SCRAM is an acronym for Safety Control Rod Ax Man. Scram refers to the automatic rapid insertion of control rods in response to the detection of undesirable conditions.
Corrosion product spiking in the reactor coolant during the reactor shutdown has been observed in practically all operating boiling water reactors (BWRs or PWRs). However, the spiking magnitude and the total released activities may vary from reactor to reactor, depending on the activity inventory and the characteristics of the deposit on the fuel cladding surfaces. The corrosion product deposit on the fuel cladding surfaces is known to have tow distinguishable layers: the inner tenacious layer and the loosely attached outer layer. The characteristics of the deposit depend largely on the thickness of the deposit and the metallic elemental composition in the deposit (or metallic impurity level in reactor water). There are at least three major causes for the release of the corrosion product deposit from the fuel cladding surfaces during power transients:
- (1) Mechanical and/or hydraulic disturbance.
- (2) Coolant chemistry change caused by temperature and radiation field changes.

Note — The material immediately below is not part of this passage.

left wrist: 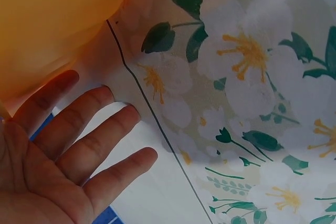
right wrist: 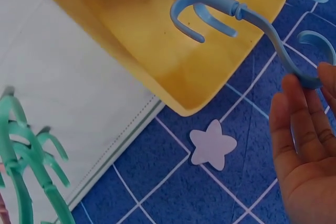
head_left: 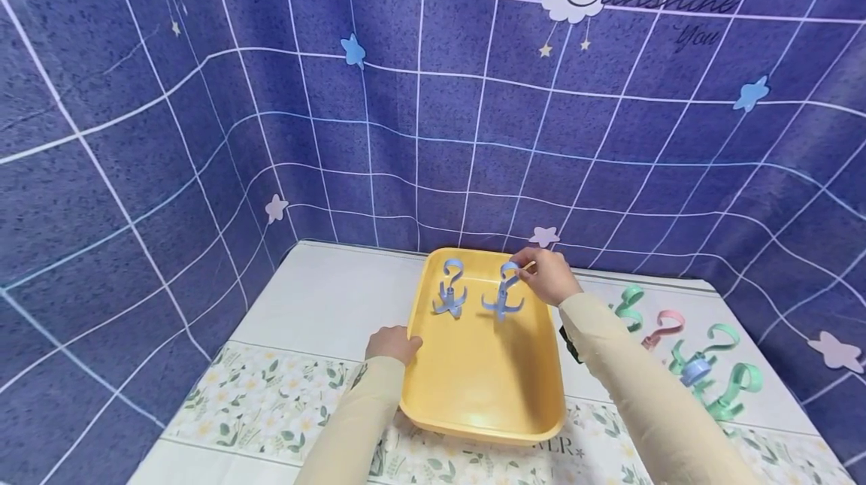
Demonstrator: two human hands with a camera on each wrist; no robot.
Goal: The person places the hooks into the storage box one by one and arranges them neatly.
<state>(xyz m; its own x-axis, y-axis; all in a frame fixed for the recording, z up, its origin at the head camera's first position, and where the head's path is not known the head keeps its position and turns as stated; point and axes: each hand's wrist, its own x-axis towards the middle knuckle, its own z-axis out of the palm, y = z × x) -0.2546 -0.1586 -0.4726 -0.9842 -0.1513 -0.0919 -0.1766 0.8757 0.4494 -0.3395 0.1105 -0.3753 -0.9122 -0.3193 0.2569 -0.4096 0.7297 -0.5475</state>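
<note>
A yellow tray lies in front of me. My left hand holds its left rim, the thumb lapping over the edge. In the left wrist view the fingers of that hand spread out beside the tray's outer wall. My right hand pinches the curved top of a blue rotating hook hanger over the tray's far right part. Its prongs point down toward the tray floor. Another blue hook hanger is at the tray's far left.
To the right of the tray, several hook hangers lie on the table cover: green, pink and one with a blue part. A blue gridded curtain closes off the back and sides. The cover has a floral band.
</note>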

- (3) Decreasing temperature which increases the solubilities of some corrosion product oxides in the deposit.
It is obvious that immediately after a reactor shutdown or scram, the crud burst occurs due to mechanical and/or hydraulic disturbance in the core. A portion of the outer layer (made up of fission and corrosion by-products) is believed to be easily shaken off by the mechanical disturbance. Smaller crud spikes can also continue for some time after the reactor shutdown. Such small spikes may be attributed to continued water boiling at lower pressure and/or water chemistry upset at lower temperatures. Since the crud deposition on cladding surfaces may be partially due to a weak interaction between the charged particles and the stationary surface, when a slight change in water chemistry occurs, the weak attraction force may be broken and particles released from the surface.
The corrosion product spiking is not limited to the release of insoluble crud. The spiking of soluble species can sometimes account for the majority of the released activities. The decrease in the reactor water temperature is probably responsible for the release of soluble species, which is normally observed long after the first crud spike and the temperature is about 200°C. Based on the known solubilities of many corrosion product oxides (or mixed oxides) in water, it is predictable that most of the activities in the fuel deposit should become more soluble at lower temperatures. However, there are two factors (thermodynamics and kinetics) that control the dissolution rate of the corrosion product oxide during the cooling down process. At lower temperatures, the solubility is high but the dissolution process may be fast enough but equilibrium is in favor of the insoluble form.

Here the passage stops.